Network-level TMS modulations of activity were identified through pairwise comparison of target-only responses of each network in sham and active TMS conditions. IPL stimulation effects on task activity occurred mainly in task-active networks (Fig. 9, Table S5). For attention, left IPL stimulation decreased rFPCN activity and aDMN deactivation (rFPCN: p = 0.0293, aDMN: p = 0.0302, Fig. 9B). Semantic network deactivation during semantic cognition was reduced after right IPL TMS (Fig. 9C). During social cognition, DMN subnetworks were further deactivated after TMS, specifically for pDMN-IPL after stimulation in either hemisphere (left: p = 0.0364, right: p = 0.0299) and aDMN after right-hemisphere stimulation (p = 0.0425, Fig. 9D). Subject-level target response betas for all TMS conditions across networks and tasks are displayed as supplementary information (Fig.
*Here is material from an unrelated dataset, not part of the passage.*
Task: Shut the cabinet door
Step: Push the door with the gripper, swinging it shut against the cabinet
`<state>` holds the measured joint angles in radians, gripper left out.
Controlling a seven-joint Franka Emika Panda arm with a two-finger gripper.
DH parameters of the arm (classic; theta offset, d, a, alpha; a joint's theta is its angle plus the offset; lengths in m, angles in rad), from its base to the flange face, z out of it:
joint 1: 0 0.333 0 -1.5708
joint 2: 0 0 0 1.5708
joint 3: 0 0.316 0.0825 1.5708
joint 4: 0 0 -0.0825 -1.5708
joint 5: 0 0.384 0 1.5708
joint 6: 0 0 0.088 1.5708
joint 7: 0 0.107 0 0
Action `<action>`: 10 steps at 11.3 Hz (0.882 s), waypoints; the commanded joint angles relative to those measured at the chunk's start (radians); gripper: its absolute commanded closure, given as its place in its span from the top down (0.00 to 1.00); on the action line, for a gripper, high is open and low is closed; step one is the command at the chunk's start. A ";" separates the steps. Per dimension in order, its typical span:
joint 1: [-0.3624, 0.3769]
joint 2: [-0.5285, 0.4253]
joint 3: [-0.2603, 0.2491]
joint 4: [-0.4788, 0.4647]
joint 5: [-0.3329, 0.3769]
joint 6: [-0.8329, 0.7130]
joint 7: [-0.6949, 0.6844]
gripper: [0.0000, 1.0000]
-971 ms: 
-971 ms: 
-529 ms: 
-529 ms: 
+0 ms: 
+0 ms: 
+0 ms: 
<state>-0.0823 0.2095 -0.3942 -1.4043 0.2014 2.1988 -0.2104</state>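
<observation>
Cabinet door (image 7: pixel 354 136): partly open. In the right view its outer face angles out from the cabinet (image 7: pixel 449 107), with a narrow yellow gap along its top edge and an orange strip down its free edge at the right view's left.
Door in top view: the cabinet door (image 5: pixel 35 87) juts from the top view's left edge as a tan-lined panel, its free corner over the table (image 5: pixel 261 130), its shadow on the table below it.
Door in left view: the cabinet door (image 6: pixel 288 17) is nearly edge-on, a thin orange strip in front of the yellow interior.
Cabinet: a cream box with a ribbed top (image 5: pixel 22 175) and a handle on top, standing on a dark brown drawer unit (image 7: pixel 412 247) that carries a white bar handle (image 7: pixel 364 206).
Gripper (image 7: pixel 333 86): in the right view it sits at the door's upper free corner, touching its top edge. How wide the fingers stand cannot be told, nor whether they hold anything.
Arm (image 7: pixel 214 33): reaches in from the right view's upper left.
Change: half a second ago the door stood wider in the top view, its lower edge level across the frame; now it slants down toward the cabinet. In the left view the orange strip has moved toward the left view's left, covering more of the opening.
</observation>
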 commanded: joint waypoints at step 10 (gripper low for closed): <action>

S3).

2.7. TMS modulations of network interactions are state-specific

Domain-specific functional connectivity between networks was estimated for all TMS conditions using correlational psychophysiological interactions (cPPI) analysis and partial correlations of network time series for task and resting states, respectively. In the baseline condition, network interactions showed similar core architecture connectivity across domains (Fig. S4). Expected interactions included strong DAN-VAN correlation accompanied by both networks’ anticorrelation to aDMN during attention, strong coupling between the semantic network and other default mode subnetworks during semantic cognition, and more pairs of positively connected networks during social cognition, relative to attention and semantics. Resting-state partial correlations revealed generally weaker network pair interactions overall, relative to task-oriented cognition.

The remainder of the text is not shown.